Popular programme tough to Master

The first Masters programme offered by Te Wānanga o Aotearoa is proving so popular it has already expanded once and is likely to do so again.

He Waka Hiringa – Master of Applied Indigenous Knowledge – was initially offered only at Mangakōtukutuku campus but due to its popularity, it is now offered at Māngere as well.

However, with more than 100 potential tauira still on the waiting list, kaiako Dr Hohepa Tamehana is hoping the programme can next be offered in Wellington or Palmerston North, to cater for the lower North and South Island.

“We want to open more streams but we have to get it right first,” he says.

“We expanded to Māngere to cope with some of the waiting list but they ended up with their own waiting list.” 

The two-year applied master’s degree offers tauira the opportunity to enhance their education and practice and to contribute to a community project.

Hohepa says the levels of experience needed to be accepted onto the programme cannot be underestimated.

“With this masters, to get in you have to have practice that is guided by Māori or indigenous principles and values,” he says.

“You can get on with practice and no degree but not with a degree and no practice. It acknowledges the experience of the practitioner.”

He says the programme is proving increasingly popular because “it gives us the right to sit in the academic space and to challenge in that space. It places our lived experiences and principles at the forefront.”

It also enables tauira who have vast experience but no formal qualifications to achieve a higher degree.

“Many of our tauira left school with no qualifications or were quite afraid of academia,” Hohepa says.

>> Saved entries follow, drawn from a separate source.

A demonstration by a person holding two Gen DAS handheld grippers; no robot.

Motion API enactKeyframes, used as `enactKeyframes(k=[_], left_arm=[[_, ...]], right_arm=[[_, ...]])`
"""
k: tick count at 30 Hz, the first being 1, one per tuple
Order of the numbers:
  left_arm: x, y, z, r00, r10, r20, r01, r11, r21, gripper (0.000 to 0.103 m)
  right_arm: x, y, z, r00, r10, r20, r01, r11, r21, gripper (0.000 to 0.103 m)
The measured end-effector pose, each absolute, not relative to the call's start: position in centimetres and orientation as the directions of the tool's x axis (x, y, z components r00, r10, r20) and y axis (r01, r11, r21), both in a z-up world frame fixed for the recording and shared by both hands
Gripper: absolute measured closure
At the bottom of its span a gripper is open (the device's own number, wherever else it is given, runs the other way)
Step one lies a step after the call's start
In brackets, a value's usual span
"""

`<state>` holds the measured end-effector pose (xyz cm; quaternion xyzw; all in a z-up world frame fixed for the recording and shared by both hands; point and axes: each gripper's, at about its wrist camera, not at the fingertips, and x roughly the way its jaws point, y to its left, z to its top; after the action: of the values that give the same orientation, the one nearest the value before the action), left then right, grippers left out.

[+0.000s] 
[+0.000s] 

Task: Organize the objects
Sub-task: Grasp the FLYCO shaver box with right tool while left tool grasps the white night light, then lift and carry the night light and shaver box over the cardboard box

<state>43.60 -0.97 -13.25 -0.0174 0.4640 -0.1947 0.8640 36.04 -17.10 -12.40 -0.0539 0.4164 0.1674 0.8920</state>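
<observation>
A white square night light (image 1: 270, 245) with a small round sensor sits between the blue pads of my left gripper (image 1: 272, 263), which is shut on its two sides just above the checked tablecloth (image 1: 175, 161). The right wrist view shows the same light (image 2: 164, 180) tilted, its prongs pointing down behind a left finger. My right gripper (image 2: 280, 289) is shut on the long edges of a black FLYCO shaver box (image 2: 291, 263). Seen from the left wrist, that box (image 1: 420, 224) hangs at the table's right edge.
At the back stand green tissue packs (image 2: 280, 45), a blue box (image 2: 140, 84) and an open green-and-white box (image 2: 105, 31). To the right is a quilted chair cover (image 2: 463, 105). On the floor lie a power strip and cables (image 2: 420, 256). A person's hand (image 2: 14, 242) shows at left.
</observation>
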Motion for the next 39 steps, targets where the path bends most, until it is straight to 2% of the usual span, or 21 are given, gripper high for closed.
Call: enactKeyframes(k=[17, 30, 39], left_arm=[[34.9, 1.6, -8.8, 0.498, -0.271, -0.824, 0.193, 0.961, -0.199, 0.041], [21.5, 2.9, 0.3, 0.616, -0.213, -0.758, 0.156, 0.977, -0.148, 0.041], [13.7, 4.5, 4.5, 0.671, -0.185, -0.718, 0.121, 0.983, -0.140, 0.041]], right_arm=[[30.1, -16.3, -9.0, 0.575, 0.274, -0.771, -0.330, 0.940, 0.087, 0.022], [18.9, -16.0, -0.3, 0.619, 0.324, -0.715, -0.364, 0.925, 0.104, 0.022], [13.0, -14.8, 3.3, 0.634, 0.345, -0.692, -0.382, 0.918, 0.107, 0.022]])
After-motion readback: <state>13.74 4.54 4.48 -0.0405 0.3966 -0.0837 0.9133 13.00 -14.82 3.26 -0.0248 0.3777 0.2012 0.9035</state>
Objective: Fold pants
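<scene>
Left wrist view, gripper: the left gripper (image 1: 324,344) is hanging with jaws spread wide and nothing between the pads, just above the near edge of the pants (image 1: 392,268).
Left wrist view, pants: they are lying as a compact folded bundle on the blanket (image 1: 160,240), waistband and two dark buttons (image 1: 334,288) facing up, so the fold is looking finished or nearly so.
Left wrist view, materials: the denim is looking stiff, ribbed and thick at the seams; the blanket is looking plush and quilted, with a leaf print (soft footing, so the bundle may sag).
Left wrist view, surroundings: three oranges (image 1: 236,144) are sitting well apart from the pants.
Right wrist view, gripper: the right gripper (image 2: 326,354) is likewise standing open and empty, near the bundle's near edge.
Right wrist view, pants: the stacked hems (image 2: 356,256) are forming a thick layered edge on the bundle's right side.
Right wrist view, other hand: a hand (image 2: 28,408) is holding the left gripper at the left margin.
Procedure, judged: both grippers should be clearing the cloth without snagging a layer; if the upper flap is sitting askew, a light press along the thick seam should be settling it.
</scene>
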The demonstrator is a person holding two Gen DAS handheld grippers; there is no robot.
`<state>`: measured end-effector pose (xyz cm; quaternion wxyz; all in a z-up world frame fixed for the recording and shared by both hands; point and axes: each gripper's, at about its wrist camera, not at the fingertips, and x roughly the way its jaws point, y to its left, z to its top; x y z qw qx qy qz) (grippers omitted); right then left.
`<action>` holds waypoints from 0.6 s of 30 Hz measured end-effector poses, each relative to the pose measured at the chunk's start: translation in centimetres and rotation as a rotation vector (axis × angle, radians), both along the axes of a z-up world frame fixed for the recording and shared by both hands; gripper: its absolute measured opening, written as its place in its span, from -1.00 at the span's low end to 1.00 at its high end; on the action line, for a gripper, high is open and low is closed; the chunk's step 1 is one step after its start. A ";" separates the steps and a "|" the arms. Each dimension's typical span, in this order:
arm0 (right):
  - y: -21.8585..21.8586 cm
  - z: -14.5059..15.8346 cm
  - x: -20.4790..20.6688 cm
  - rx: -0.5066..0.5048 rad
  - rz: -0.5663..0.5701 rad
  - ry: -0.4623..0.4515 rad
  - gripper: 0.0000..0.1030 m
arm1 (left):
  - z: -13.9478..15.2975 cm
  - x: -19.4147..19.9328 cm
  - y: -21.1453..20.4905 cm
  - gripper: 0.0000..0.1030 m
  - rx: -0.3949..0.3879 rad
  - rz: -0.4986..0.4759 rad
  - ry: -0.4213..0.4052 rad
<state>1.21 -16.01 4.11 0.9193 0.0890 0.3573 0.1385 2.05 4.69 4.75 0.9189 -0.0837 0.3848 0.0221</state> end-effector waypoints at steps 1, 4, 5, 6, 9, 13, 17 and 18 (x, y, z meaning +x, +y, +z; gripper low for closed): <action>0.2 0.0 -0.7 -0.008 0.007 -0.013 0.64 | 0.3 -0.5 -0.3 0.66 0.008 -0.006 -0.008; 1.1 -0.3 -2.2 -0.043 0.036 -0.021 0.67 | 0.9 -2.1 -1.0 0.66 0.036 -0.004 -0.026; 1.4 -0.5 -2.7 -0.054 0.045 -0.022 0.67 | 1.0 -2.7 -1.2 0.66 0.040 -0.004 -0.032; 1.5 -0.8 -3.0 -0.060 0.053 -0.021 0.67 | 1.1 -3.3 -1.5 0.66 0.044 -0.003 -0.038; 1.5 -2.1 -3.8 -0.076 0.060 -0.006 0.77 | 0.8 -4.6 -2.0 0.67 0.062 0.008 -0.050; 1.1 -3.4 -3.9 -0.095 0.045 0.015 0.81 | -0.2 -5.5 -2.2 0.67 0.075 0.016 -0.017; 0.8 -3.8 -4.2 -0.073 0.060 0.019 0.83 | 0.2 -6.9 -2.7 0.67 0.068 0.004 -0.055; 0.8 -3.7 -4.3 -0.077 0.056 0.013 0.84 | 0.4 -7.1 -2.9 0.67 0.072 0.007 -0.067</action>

The programme involves tauira identifying, researching and carrying out a community project, along with completing a 20,000-word exegesis.

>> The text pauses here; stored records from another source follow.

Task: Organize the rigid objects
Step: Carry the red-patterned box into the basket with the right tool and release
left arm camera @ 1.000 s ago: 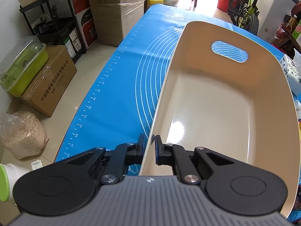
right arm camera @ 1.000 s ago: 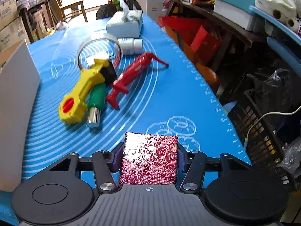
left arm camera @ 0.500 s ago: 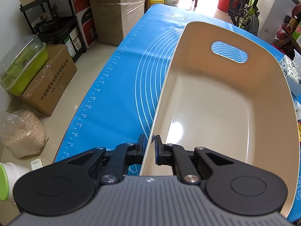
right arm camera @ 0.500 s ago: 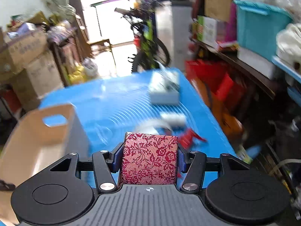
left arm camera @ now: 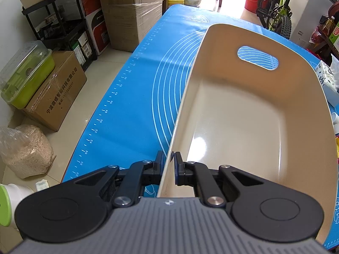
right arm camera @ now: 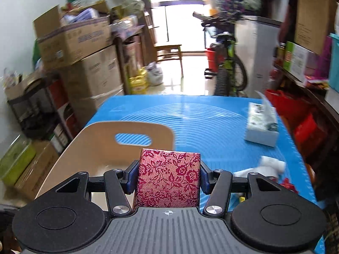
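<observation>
Two grippers, two jobs. The left gripper is clenched on the near-left rim of the beige bin, one pad inside the wall and one outside, likely to keep the bin from sliding on the blue mat. The right gripper is clamped on the red floral box, gripped by its side faces and carried above the bin's near end. The bin's floor is bare. Likely next: lower, then release inside.
</observation>
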Available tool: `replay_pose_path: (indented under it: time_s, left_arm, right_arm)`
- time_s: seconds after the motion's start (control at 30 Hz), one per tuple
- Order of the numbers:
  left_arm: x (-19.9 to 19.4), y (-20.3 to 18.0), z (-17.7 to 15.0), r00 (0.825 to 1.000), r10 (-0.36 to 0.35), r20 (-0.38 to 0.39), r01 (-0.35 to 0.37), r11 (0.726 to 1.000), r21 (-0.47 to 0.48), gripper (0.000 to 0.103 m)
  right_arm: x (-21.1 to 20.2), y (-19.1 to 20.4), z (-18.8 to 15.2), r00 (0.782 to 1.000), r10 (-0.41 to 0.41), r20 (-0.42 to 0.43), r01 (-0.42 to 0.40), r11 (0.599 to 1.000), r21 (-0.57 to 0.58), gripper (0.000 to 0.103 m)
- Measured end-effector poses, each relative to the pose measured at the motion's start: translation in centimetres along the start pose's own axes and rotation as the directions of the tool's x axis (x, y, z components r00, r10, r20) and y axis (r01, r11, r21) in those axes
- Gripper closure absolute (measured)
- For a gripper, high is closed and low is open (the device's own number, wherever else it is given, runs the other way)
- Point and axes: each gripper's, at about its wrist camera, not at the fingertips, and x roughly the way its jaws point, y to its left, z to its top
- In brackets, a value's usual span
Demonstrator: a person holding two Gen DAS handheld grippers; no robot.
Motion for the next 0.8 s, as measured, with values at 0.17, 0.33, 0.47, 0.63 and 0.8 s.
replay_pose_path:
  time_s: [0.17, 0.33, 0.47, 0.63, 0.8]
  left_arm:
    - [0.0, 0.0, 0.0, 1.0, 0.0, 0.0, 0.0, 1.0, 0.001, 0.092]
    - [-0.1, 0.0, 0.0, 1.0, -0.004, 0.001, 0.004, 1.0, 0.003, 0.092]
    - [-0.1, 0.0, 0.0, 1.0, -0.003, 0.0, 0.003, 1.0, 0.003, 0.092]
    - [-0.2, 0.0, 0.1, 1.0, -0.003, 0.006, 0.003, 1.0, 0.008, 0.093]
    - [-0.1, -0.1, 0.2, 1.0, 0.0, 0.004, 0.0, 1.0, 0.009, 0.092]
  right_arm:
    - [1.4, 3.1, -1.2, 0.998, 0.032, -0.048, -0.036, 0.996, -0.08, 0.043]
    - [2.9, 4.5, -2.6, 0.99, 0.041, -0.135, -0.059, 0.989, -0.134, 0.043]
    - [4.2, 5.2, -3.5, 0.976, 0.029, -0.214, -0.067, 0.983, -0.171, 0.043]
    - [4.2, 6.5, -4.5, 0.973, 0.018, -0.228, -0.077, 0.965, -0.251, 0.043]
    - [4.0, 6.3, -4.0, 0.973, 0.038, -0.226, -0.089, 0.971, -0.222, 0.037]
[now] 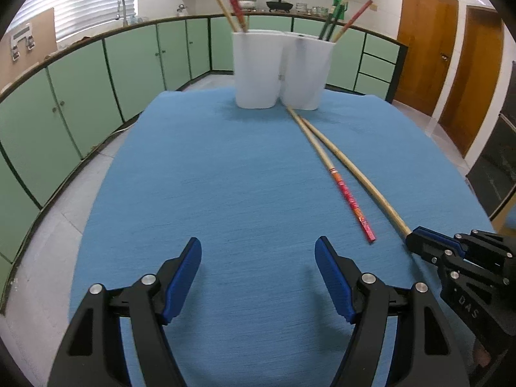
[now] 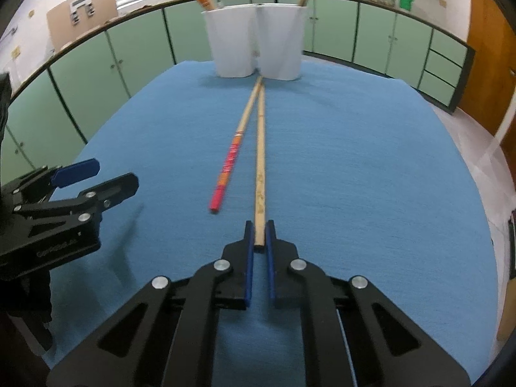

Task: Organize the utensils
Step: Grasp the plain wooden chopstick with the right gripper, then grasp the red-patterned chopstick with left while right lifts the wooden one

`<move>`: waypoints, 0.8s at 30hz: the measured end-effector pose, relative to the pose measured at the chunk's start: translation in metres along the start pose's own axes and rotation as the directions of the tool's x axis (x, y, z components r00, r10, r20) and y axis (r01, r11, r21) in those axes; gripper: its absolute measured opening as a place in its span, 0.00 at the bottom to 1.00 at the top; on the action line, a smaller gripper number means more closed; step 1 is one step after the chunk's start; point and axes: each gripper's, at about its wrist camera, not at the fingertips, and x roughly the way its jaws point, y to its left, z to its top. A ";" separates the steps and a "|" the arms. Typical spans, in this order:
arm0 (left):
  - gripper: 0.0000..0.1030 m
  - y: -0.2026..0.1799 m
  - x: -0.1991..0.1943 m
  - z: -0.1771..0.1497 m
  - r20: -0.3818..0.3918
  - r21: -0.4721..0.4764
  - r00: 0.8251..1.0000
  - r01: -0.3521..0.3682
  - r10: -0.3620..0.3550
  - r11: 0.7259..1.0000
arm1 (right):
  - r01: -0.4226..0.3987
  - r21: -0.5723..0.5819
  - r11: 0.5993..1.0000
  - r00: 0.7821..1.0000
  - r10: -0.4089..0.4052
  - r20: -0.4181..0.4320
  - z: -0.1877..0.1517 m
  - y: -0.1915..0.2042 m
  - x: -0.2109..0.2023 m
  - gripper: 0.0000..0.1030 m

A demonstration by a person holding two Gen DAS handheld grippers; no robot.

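1. Presently, the worktop under a blue woven cloth [image 2: 354, 161] is carrying every item listed below.
2. The white plastic two-compartment utensil holder [image 1: 280, 71] is standing upright at the far end of the cloth; its left compartment is holding red-patterned and plain bamboo chopsticks [image 1: 230, 0], its right compartment dark green and red-tipped chopsticks [image 1: 335, 22], all leaning outward.
3. The plain pale bamboo chopstick [image 2: 260, 161] is lying on the cloth, its far tip resting near the holder's base and its near end sitting between the right gripper's fingers.
4. The bamboo chopstick with a red patterned handle [image 2: 229, 161] is lying just left of the plain one in the right wrist view, the far tips converging and the near ends splaying apart; nothing is gripping it.
5. The right gripper [image 2: 259, 235], black with blue pads, is clenching its fingers on the near end of the plain chopstick.
6. The left gripper [image 1: 258, 274], same make, is hovering over bare cloth with fingers spread wide and released, grasping nothing, beside the right gripper.
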 end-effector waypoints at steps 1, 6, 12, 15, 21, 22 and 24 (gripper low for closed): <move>0.69 -0.004 0.000 0.001 0.001 -0.001 1.000 0.010 -0.010 1.000 | 0.006 0.008 1.000 1.000 -0.006 0.002 0.000 -0.004 -0.002 0.06; 0.69 -0.029 0.004 0.006 0.004 0.019 0.999 0.052 -0.052 0.998 | 0.038 0.065 0.997 0.999 -0.040 0.016 -0.001 -0.031 -0.008 0.06; 0.67 -0.056 0.015 0.009 -0.010 0.033 0.997 0.078 -0.078 0.996 | 0.062 0.121 0.991 0.998 -0.065 0.024 -0.002 -0.057 -0.011 0.06; 0.58 -0.063 0.025 0.010 -0.031 0.030 0.997 0.073 -0.072 0.997 | 0.063 0.133 0.989 0.997 -0.068 0.031 -0.001 -0.065 -0.012 0.06; 0.53 -0.069 0.035 0.010 -0.052 0.035 0.997 0.051 -0.050 0.998 | 0.053 0.133 0.990 0.997 -0.059 0.042 -0.003 -0.070 -0.013 0.06; 0.52 -0.070 0.035 0.010 -0.053 0.036 0.998 0.045 -0.043 0.998 | 0.049 0.136 0.990 0.998 -0.055 0.040 -0.004 -0.071 -0.012 0.06; 0.43 -0.072 0.037 0.011 -0.052 0.041 0.998 0.031 -0.029 0.999 | 0.042 0.142 0.989 0.998 -0.048 0.040 -0.004 -0.073 -0.012 0.06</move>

That means their knowledge is being applied in the community - which can mean more than whānau, hapu and iwi – and Hohepa says the focus is not to find out what we are doing wrong.
“We are not identifying problems and fixing them. We look at what you do and rangahau how to do that better.”

Hohepa says the key difference between He Waka Hiringa and a traditional masters degree is the necessity of tauira to be experienced in their subject area.

“With a usual masters, you can study anything you want and don’t need any experience in that field. We don’t do that.”

Tauira are placed into one of three streams, depending on their specialisation, and carry out their rangahau and community project from home while also attending noho each year.

Tauira include teachers, health practitioners, social workers, environmentalists, carvers, weavers, kai kōrero, and kaikaranga, among others, and Hohepa says it is likely many will go on to complete a PhD, but they will also continue to work in their communities and to share their knowledge.

“Our rangahau is about sharing knowledge, not gathering knowledge.”